■ **What you have to do**: Scan the records for "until". Show the matching lines.

===== The data

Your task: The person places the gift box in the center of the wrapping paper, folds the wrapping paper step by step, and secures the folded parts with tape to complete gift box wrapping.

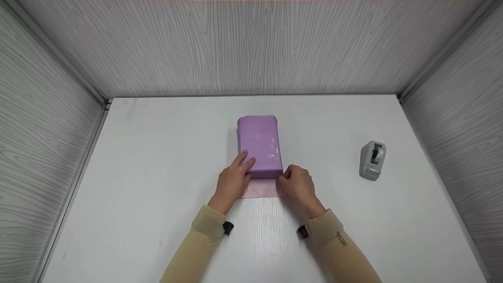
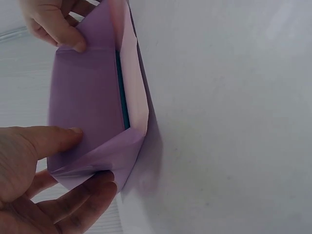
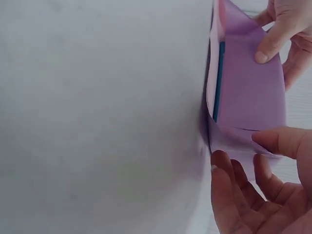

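Note:
A box wrapped in glossy purple paper (image 1: 259, 137) lies on the white table. At its near end, a pale pink-backed flap (image 1: 260, 189) spreads out on the tabletop. Between the folded purple end (image 2: 87, 87) and this flap, a strip of teal (image 2: 122, 92) shows. My left hand (image 1: 232, 181) grips the near left corner, two fingers reaching over the top and the thumb on the end face. At the near right corner my right hand (image 1: 298, 182) pinches the folded wrapping paper (image 3: 239, 139), thumb on the end and fingers along the side.
A grey tape dispenser (image 1: 372, 160) with a roll in it stands on the right of the table (image 1: 165, 149). Grey wood-grain panels (image 1: 251, 47) rise at the back and on both sides.

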A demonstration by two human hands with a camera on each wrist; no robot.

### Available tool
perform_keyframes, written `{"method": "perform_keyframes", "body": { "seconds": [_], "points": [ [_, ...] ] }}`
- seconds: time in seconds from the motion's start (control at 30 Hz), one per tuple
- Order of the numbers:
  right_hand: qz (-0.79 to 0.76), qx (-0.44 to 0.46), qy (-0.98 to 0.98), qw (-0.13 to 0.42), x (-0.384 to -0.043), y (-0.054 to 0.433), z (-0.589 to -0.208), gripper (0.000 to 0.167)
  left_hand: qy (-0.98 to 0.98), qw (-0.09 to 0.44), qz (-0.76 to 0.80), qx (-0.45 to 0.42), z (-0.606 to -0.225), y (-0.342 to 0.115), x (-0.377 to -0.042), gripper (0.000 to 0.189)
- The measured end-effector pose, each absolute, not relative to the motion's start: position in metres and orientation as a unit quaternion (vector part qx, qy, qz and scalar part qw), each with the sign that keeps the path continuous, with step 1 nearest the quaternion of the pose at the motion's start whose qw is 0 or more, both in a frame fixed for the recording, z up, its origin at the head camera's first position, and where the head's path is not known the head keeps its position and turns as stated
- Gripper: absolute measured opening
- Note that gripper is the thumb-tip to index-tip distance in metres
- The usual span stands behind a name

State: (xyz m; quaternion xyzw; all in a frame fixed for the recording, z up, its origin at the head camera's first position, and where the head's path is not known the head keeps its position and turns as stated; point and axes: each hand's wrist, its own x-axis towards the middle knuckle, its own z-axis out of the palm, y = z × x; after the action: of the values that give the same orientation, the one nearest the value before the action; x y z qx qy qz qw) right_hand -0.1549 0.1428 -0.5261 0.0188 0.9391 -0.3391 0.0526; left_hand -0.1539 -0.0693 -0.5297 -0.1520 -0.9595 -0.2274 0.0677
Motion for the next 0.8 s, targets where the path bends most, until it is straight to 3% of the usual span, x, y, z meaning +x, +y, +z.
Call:
{"method": "perform_keyframes", "body": {
  "seconds": [0.33, 0.8],
  "points": [
    [-0.319, 0.024, 0.945, 0.061, -0.158, 0.138, -0.528, 0.021, -0.958, 0.072, -0.234, -0.152, -0.53, -0.069, -0.154, 0.05],
    [-0.379, 0.016, 0.924, 0.04, -0.141, 0.143, -0.526, 0.014, -0.955, 0.083, -0.239, -0.157, -0.532, -0.069, -0.154, 0.049]
  ]
}}
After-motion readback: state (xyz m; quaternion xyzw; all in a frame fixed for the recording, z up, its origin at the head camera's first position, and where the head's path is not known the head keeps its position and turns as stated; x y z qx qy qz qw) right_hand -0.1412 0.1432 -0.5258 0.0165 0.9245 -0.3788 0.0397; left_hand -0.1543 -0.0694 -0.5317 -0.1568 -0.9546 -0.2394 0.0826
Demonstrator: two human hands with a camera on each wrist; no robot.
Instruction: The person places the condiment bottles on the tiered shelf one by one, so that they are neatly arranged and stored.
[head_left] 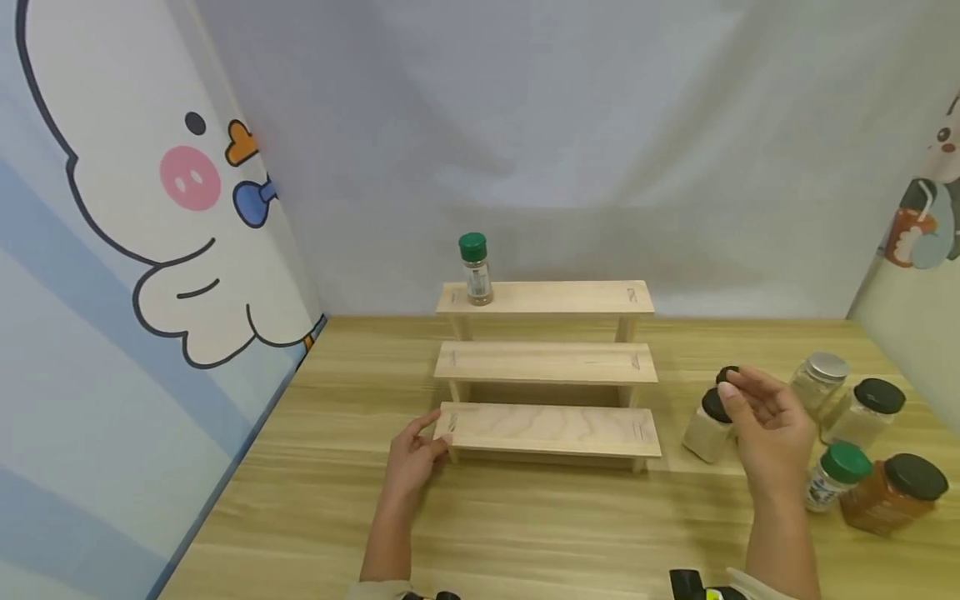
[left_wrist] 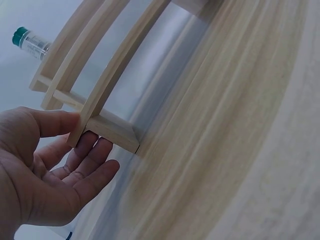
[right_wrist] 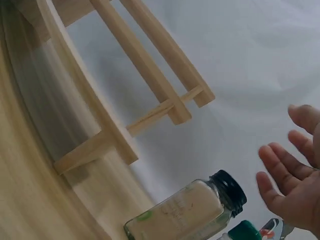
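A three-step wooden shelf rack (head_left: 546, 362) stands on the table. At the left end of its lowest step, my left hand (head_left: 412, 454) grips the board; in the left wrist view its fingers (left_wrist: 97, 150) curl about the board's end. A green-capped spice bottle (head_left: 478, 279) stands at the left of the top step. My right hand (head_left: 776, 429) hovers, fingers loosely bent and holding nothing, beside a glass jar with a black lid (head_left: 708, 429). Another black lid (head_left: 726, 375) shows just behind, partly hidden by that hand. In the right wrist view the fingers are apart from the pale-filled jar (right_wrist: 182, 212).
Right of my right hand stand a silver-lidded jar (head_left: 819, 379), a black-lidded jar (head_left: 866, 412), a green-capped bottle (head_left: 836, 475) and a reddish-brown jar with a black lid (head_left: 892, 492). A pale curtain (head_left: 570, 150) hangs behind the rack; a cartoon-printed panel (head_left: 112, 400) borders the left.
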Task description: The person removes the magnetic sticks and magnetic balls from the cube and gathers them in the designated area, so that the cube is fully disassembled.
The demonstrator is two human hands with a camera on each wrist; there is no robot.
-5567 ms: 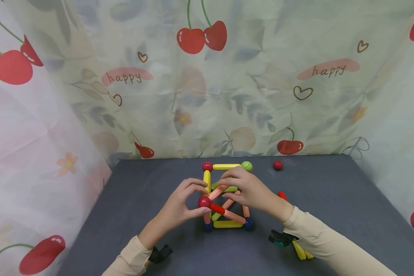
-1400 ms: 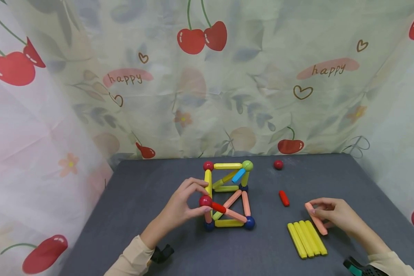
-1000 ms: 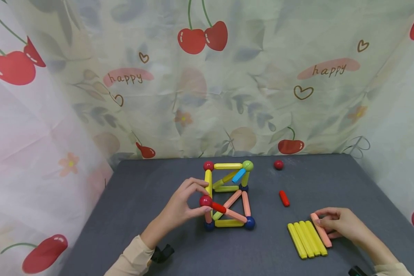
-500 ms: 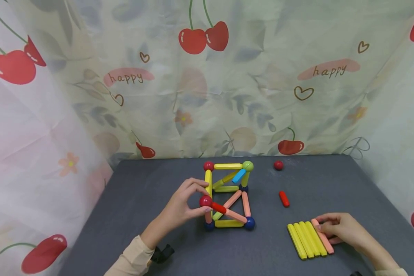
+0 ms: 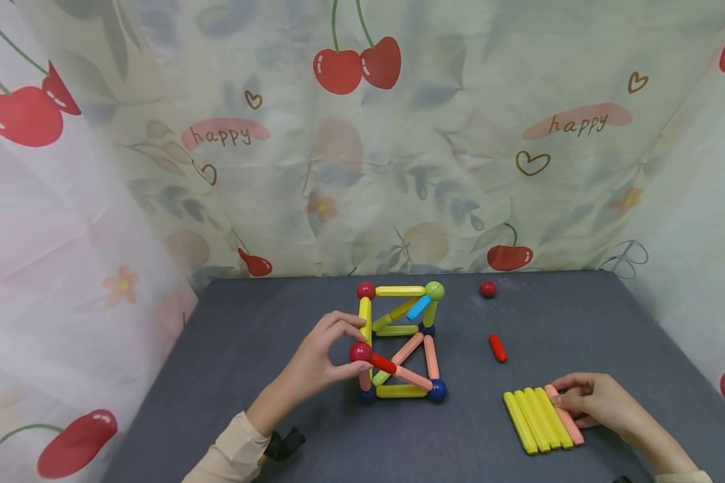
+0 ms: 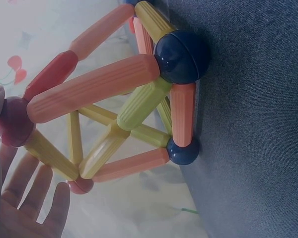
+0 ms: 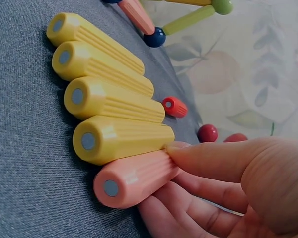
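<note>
My left hand [image 5: 320,355] pinches a red ball [image 5: 360,351] between thumb and fingers, at the near upper left corner of a frame of magnetic sticks and balls. From that ball a short red stick [image 5: 383,363] and a pink stick [image 5: 413,378] slope down to a blue ball [image 5: 438,390]. A short blue stick [image 5: 419,308] juts from the green ball [image 5: 434,290] at the back, its lower end free. On the right, my right hand [image 5: 598,399] grips a pink magnetic stick [image 7: 134,181], which lies against a row of several yellow sticks [image 7: 121,139].
A loose short red stick [image 5: 498,348] lies between the frame and the yellow row. Farther back sits a loose red ball [image 5: 488,289]. Behind the dark tabletop [image 5: 266,302] hangs a printed curtain [image 5: 368,168].
My right hand left the frame and brought a pink stick to the right, then slid it nearer, against the yellow row. My left hand stays on the red ball.
</note>
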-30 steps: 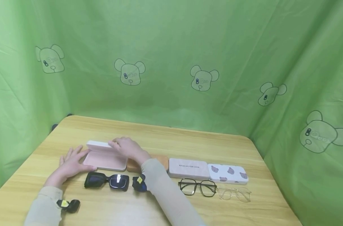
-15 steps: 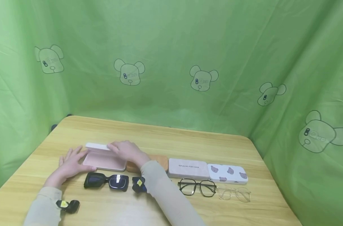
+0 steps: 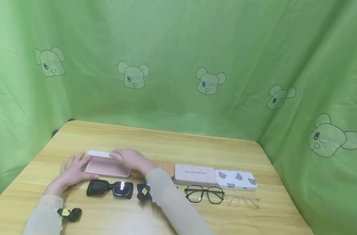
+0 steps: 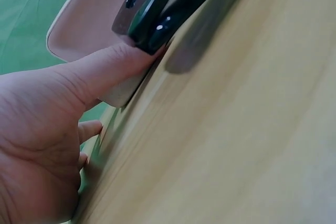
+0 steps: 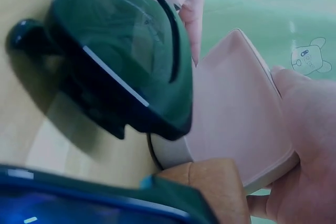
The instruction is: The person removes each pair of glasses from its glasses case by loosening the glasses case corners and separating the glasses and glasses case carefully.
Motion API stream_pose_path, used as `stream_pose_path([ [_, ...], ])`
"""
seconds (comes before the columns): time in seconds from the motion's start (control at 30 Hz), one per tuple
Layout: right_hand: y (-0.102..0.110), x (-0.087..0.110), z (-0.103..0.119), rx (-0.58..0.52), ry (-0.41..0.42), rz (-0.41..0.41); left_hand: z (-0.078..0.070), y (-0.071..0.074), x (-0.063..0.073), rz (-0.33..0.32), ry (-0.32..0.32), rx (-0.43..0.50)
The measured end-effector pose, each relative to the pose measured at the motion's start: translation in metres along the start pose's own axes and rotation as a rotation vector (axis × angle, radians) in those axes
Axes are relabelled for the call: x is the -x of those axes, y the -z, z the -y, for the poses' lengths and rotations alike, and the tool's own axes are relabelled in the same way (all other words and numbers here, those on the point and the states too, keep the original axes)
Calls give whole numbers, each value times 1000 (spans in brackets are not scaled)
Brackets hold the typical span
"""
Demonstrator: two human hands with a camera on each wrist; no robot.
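An eyeglass case [image 3: 109, 168] with a pink lining stands at the left end of a row, its lid [image 3: 98, 154] partly raised. My right hand [image 3: 133, 160] grips the lid's right part, thumb on the near side and fingers behind. My left hand [image 3: 73, 172] is at the case's left end, fingers spread and the thumb along the front corner. Black sunglasses [image 3: 122, 189] lie just in front, close to the left thumb in the left wrist view. Dark sunglasses with blue lenses [image 5: 100, 205] appear in the right wrist view, mostly hidden by my right forearm in the head view.
An orange-brown case [image 3: 168, 168], a pale pink lettered case [image 3: 196, 176] and a white bear-print case [image 3: 237, 179] continue the row rightward. Black-framed glasses [image 3: 204, 194] and thin clear-lensed glasses [image 3: 243, 200] lie before them. A green curtain [image 3: 166, 107] rises behind the table.
The lid has tilted lower toward the case bottom, and my right hand has come down slightly with it. My left hand stays at the case's left end.
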State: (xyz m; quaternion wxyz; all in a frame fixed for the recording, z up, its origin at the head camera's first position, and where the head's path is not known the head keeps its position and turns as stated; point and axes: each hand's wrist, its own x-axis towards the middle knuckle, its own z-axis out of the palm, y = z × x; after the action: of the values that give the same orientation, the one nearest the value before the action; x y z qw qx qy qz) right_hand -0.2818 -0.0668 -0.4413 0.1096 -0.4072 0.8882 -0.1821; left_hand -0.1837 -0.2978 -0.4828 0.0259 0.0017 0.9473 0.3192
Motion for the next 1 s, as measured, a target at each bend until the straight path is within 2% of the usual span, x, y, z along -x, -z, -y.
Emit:
stream_pose_path([
  [0.43, -3, 1, 3, 40, 53, 31, 1, 0, 3, -12, 4, 34],
  [1.0, -2, 4, 2, 9, 59, 56, -3, -1, 3, -25, -2, 30],
])
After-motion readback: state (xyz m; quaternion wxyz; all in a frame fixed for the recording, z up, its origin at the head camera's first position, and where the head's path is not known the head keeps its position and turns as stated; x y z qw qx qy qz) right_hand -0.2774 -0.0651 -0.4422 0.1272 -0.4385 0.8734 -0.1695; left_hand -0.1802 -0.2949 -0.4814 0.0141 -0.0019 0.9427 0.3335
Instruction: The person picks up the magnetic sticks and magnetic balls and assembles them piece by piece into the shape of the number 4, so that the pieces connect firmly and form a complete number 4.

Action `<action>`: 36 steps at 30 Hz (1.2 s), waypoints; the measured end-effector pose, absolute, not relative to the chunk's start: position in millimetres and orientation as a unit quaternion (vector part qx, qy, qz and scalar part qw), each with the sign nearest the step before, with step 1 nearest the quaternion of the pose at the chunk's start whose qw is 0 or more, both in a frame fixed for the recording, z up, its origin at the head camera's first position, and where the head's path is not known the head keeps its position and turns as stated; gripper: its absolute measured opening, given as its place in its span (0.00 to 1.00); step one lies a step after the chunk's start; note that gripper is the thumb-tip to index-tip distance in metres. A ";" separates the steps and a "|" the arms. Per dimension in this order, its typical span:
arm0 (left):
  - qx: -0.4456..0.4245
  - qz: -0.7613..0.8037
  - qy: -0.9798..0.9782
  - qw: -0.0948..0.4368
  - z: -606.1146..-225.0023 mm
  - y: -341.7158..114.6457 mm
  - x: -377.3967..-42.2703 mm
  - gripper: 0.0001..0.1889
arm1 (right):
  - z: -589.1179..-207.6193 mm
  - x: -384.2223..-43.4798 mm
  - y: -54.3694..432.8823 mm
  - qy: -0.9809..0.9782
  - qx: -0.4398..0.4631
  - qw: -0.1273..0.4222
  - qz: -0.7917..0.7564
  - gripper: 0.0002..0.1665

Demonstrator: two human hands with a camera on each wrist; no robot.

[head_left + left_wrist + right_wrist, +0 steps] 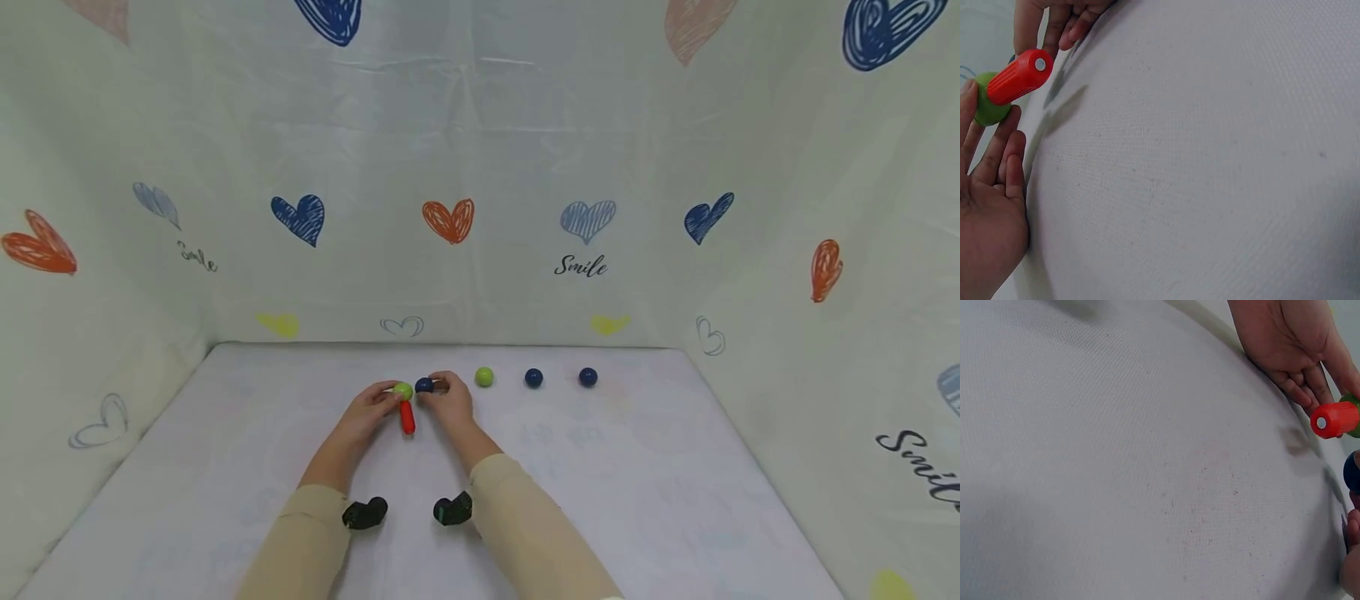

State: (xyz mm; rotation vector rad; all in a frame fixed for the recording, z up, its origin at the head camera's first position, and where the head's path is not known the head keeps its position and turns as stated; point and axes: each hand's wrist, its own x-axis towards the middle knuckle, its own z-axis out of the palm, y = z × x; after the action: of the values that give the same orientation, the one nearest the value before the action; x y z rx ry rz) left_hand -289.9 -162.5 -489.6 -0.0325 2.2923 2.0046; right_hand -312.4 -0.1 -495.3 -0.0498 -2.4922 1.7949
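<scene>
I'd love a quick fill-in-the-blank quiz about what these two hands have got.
1. The ball in the left hand is coloured ____.
2. The rod touching that ball is coloured ____.
3. The other held ball, in the right hand, is coloured ____.
4. The loose balls on the table number ____.

Missing words: green; red; blue; three.

A glossy lime-green ball [403,390] is pinched in the left hand [371,404], close to the far edge of the surface [570,483], a little left of that edge's middle. A red stick [407,419] with grooved sides joins it, its free end, marked by a silvery dot, pointing toward the near edge. Just beside, apart from both, the right hand [452,403] holds a shiny navy ball [424,385].
</scene>
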 end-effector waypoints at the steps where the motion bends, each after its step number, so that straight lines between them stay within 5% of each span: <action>1: -0.007 0.658 0.751 0.047 -489.6 -162.5 -290.2 0.22 | -495.1 -312.4 0.3 -0.805 -0.018 0.034 0.592 0.19; 36: -0.026 0.636 0.770 0.047 -490.2 -160.0 -288.2 0.23 | -480.6 -286.2 29.4 -0.794 0.026 -0.064 0.603 0.22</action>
State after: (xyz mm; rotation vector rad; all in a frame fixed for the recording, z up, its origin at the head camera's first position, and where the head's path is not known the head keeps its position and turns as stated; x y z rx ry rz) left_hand -288.2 -160.0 -490.2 -0.0783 2.3491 1.9410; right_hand -286.2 29.4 -480.6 0.0836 -2.6024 1.9765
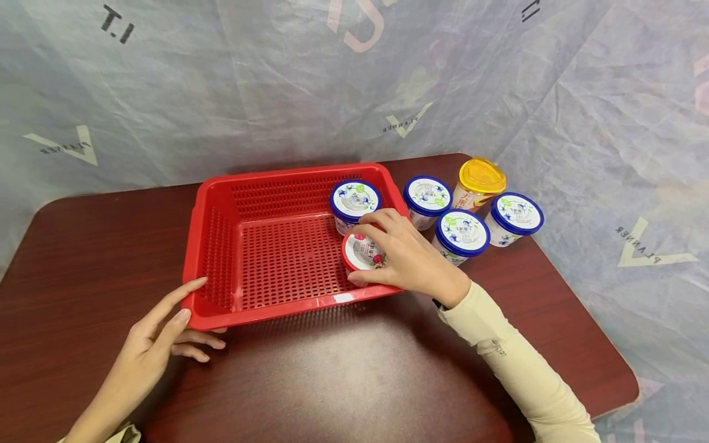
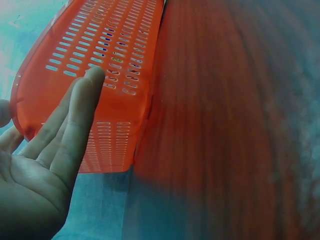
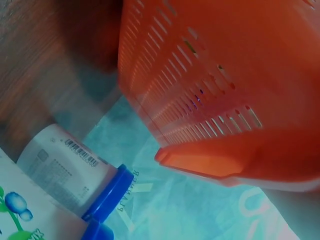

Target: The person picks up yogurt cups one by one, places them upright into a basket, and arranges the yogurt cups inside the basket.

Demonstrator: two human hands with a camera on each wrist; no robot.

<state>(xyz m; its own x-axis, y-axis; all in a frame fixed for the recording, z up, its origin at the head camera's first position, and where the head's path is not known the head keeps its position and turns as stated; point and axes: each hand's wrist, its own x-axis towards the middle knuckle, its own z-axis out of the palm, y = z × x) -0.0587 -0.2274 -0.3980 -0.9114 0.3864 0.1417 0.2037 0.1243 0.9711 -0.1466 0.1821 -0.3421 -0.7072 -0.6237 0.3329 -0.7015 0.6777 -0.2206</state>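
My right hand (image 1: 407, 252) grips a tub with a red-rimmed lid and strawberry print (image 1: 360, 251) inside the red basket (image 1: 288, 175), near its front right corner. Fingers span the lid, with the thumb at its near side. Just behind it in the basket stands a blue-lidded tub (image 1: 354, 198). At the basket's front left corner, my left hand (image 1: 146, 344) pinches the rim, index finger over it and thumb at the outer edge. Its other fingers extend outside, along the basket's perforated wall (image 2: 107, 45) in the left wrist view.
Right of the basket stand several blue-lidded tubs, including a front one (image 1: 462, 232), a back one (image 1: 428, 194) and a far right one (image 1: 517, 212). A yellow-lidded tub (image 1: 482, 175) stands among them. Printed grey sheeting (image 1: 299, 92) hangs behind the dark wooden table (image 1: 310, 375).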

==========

■ **Result below**:
Motion for the next 0.8 s, targets where the path bends most, until it is straight to 3% of the usual span, x, y, z meaning +x, +y, +z.
Motion for the next 1 s, as measured, a target at each bend until the straight path is within 2% of the usual span, x, y, z along -x, -z, -y.

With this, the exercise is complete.